Merge tag 'timers-core-2024-03-10' of git://git.kernel.org/pub/scm/linux/kernel/git/tip/tip

Pull timer updates from Thomas Gleixner:
 "A large set of updates and features for timers and timekeeping:

   - The hierarchical timer pull model

     When timer wheel timers are armed they are placed into the timer
     wheel of a CPU which is likely to be busy at the time of expiry.
     This is done to avoid wakeups on potentially idle CPUs.

     This is wrong in several aspects:

       1) The heuristics to select the target CPU are wrong by
          definition as the chance to get the prediction right is
          close to zero.

       2) Due to #1 it is possible that timers are accumulated on
          a single target CPU

       3) The required computation in the enqueue path is just overhead
          for dubious value especially under the consideration that the
          vast majority of timer wheel timers are either canceled or
          rearmed before they expire.

     The timer pull model avoids the above by removing the target
     computation on enqueue and queueing timers always on the CPU on
     which they get armed.

     This is achieved by having separate wheels for CPU pinned timers
     and global timers which do not care about where they expire.

     As long as a CPU is busy it handles both the pinned and the global
     timers which are queued on the CPU local timer wheels.

     When a CPU goes idle it evaluates its own timer wheels:

       - If the first expiring timer is a pinned timer, then the global
         timers can be ignored as the CPU will wake up before they
         expire.

       - If the first expiring timer is a global timer, then the expiry
         time is propagated into the timer pull hierarchy and the CPU
         makes sure to wake up for the first pinned timer.

     The timer pull hierarchy organizes CPUs in groups of eight at the
     lowest level and at the next levels groups of eight groups up to
     the point where no further aggregation of groups is required, i.e.
     the number of levels is log8(NR_CPUS).
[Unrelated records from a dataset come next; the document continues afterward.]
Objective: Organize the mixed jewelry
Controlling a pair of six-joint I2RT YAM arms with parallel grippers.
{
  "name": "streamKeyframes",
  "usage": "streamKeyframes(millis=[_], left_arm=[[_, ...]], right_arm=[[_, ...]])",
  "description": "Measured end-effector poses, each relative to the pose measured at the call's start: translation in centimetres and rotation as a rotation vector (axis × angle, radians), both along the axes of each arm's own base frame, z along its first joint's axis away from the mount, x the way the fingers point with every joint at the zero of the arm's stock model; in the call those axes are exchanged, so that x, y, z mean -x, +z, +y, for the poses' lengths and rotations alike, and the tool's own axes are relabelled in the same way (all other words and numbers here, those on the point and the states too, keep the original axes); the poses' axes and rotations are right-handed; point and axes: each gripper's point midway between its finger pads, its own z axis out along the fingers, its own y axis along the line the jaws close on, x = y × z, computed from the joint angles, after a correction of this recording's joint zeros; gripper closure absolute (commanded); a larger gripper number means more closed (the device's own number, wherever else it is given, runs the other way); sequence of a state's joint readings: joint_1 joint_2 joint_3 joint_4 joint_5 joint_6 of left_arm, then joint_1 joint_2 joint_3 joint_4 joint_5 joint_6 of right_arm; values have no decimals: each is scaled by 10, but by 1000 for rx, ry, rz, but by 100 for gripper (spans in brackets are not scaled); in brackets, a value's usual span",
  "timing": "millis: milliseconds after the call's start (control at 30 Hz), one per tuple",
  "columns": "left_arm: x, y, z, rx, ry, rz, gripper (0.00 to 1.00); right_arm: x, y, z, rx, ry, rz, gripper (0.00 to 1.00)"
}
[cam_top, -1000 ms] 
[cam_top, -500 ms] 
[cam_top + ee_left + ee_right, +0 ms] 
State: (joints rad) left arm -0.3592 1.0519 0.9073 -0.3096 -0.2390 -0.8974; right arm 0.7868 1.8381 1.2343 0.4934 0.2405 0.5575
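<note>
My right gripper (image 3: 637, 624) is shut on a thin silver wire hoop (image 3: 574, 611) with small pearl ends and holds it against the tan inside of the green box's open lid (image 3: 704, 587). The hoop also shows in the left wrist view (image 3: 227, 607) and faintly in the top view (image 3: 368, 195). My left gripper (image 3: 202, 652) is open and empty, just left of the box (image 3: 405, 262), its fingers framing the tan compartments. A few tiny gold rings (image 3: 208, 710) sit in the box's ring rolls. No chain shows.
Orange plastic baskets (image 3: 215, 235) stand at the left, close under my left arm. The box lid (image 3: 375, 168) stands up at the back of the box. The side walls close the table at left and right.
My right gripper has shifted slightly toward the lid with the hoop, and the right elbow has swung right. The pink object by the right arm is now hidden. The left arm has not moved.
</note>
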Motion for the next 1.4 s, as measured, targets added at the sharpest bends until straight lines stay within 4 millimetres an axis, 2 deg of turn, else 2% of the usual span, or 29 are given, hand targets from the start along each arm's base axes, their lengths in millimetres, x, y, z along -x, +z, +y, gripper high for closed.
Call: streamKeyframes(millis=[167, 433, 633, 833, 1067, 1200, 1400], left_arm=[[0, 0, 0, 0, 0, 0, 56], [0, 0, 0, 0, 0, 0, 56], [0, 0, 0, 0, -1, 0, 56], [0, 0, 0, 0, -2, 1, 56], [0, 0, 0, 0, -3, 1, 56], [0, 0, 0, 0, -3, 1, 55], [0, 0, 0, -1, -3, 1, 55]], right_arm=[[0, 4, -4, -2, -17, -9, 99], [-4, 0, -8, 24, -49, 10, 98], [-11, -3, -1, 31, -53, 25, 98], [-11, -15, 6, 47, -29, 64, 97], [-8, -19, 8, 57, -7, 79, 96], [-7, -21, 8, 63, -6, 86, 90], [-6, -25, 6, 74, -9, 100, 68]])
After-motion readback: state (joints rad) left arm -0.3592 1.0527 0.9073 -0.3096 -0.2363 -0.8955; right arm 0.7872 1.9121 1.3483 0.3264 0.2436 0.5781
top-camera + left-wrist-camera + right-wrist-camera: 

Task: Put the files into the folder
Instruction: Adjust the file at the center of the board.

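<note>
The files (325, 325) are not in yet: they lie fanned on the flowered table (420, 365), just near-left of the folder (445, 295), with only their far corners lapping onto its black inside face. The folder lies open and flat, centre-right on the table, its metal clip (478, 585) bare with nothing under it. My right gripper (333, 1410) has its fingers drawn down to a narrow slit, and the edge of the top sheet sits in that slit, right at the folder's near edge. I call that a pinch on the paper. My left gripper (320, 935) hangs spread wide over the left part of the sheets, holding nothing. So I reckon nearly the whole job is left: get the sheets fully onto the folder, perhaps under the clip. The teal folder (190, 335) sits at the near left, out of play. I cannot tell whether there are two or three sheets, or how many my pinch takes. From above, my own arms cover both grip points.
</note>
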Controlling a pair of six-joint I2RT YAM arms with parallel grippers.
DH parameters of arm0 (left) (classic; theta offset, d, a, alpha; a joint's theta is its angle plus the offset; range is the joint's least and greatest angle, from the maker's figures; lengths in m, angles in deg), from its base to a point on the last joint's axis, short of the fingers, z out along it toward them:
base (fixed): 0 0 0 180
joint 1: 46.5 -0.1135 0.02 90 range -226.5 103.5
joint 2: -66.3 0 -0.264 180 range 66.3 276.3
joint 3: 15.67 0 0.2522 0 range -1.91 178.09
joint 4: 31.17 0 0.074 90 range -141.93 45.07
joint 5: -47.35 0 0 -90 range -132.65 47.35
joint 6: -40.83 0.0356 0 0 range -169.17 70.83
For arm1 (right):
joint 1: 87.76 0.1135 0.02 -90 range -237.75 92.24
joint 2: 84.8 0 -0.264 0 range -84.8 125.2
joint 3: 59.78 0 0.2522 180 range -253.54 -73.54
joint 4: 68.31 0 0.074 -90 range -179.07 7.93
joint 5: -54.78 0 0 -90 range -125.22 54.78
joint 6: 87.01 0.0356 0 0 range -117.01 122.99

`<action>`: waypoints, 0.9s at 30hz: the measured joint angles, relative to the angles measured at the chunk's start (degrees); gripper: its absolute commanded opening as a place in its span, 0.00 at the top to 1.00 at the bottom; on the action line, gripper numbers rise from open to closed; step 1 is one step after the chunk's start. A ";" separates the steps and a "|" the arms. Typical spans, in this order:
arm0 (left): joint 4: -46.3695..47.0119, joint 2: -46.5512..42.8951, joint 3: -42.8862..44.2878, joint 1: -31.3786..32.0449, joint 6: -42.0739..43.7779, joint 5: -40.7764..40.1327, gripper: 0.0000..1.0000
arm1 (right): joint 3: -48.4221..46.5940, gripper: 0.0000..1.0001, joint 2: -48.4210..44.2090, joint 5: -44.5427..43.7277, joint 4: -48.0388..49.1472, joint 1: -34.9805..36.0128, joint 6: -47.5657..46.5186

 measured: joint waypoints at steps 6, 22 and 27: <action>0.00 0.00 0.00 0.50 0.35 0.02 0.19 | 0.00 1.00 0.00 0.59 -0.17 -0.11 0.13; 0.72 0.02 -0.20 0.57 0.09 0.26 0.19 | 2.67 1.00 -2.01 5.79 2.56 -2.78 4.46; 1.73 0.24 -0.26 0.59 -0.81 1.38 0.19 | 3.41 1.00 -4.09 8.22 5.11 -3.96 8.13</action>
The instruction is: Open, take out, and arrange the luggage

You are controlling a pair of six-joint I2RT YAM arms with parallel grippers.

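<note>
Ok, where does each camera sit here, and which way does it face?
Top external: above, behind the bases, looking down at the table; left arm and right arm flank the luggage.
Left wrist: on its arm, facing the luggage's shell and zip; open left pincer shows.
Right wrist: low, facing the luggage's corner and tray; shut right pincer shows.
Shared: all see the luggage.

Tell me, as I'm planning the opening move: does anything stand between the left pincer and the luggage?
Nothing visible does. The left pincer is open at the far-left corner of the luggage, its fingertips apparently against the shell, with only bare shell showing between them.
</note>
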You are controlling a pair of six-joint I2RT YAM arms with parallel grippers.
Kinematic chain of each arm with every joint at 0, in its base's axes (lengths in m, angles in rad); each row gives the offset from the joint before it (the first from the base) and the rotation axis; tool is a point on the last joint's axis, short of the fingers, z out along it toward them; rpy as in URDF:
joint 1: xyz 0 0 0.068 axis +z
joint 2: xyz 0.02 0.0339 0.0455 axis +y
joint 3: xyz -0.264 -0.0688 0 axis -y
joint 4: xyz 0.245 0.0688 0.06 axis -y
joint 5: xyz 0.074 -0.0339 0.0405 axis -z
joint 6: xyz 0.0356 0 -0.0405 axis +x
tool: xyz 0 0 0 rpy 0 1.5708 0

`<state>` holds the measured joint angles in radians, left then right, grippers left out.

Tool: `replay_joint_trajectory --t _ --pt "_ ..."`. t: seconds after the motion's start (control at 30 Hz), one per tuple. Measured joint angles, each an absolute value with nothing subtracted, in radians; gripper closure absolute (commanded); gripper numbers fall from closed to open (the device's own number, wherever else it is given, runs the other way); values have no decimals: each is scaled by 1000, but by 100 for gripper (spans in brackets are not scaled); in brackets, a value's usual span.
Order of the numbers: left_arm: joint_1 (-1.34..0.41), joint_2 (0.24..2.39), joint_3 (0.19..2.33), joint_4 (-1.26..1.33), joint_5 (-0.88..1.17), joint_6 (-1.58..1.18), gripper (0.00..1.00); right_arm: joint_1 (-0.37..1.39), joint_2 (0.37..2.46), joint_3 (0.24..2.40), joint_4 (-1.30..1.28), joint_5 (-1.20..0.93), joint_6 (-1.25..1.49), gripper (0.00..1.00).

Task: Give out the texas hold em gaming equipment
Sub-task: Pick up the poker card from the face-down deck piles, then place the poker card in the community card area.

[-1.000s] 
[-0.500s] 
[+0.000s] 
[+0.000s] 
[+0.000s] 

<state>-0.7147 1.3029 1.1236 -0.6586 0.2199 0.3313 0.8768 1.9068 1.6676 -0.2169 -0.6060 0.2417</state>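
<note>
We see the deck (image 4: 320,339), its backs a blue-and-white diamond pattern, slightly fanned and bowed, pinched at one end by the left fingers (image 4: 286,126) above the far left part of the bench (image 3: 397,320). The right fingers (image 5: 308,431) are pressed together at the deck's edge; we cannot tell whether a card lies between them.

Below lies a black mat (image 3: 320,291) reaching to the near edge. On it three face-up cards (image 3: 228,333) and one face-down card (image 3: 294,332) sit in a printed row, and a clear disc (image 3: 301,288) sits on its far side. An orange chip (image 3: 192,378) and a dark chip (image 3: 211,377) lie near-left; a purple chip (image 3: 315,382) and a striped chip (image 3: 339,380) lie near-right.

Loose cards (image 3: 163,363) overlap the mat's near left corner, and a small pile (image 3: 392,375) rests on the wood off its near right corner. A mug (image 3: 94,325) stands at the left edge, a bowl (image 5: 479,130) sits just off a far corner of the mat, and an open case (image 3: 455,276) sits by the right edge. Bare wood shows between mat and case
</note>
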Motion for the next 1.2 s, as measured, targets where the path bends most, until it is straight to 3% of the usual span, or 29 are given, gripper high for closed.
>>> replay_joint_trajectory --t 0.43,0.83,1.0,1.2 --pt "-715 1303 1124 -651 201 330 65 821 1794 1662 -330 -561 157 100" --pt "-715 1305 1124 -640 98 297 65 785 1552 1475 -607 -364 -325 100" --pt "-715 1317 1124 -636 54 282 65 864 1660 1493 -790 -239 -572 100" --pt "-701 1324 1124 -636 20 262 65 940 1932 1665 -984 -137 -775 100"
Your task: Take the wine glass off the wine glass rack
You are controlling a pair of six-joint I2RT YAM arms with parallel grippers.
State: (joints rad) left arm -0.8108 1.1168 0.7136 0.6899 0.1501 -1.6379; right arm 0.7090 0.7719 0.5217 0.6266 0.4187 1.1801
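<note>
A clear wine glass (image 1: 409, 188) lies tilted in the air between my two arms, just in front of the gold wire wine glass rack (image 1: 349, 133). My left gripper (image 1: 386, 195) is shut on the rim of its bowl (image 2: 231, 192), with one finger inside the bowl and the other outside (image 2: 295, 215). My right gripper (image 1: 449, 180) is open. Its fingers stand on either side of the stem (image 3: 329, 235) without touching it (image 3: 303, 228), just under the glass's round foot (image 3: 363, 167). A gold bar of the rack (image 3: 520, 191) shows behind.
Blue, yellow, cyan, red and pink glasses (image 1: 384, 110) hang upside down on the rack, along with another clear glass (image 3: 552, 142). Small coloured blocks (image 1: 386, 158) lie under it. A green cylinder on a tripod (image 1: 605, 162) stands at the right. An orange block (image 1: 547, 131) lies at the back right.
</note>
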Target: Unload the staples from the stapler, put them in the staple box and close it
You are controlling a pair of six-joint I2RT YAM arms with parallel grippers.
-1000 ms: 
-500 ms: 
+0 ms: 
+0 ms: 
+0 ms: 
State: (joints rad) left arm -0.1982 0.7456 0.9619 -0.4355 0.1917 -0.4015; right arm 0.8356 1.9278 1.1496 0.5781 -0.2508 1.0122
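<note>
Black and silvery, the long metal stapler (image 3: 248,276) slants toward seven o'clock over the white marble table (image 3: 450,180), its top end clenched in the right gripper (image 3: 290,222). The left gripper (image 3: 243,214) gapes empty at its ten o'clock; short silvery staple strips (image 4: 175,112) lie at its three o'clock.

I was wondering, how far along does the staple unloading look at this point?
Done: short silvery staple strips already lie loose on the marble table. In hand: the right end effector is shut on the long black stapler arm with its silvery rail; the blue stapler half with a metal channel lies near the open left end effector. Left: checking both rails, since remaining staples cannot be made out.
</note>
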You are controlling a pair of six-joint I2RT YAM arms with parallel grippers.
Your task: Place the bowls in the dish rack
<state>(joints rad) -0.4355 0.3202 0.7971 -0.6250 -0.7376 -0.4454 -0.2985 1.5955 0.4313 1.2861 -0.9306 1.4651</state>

The magic number of eight
     has been established by experimention, but can be adjusted if
     needed.

     In each group one busy CPU acts as the migrator. It's only one CPU
     to avoid lock contention on remote timer wheels.

     The migrator CPU checks in its own timer wheel handling whether
     there are other CPUs in the group which have gone idle and have
     global timers to expire. If there are global timers to expire, the
     migrator locks the remote CPU timer wheel and handles the expiry.

     Depending on the group level in the hierarchy this handling can
     require to walk the hierarchy downwards to the CPU level.

     Special care is taken when the last CPU goes idle. At this point
     the CPU is the systemwide migrator at the top of the hierarchy and
     it therefore cannot delegate to the hierarchy. It needs to arm its
     own timer device to expire either at the first expiring timer in
     the hierarchy or at the first CPU local timer, which ever expires
     first.

     This completely removes the overhead from the enqueue path, which
     is e.g. for networking a true hotpath and trades it for a slightly
     more complex idle path.

     This has been in development for a couple of years and the final
     series has been extensively tested by various teams from silicon
     vendors and ran through extensive CI.

     There have been slight performance improvements observed on network
     centric workloads and an Intel team confirmed that this allows them
     to power down a die completely on a mult-die socket for the first
     time in a mostly idle scenario.

     There is only one outstanding ~1.5% regression on a specific
     overloaded netperf test which is currently investigated, but the
     rest is either positive or neutral performance wise and positive on
     the power management side.

   - Fixes for the timekeeping interpolation code for cross-timestamps:

     cross-timestamps are used for PTP to get snapshots from hardware
     timers and interpolated them back to clock MONOTONIC. The changes
     address a few corner cases in the interpolation code which got the
     math and logic wrong.

   - Simplifcation of the clocksource watchdog retry logic to
     automatically adjust to handle larger systems correctly instead of
     having more incomprehensible command line parameters.

   - Treewide consolidation of the VDSO data structures.

   - The usual small improvements and cleanups all over the place"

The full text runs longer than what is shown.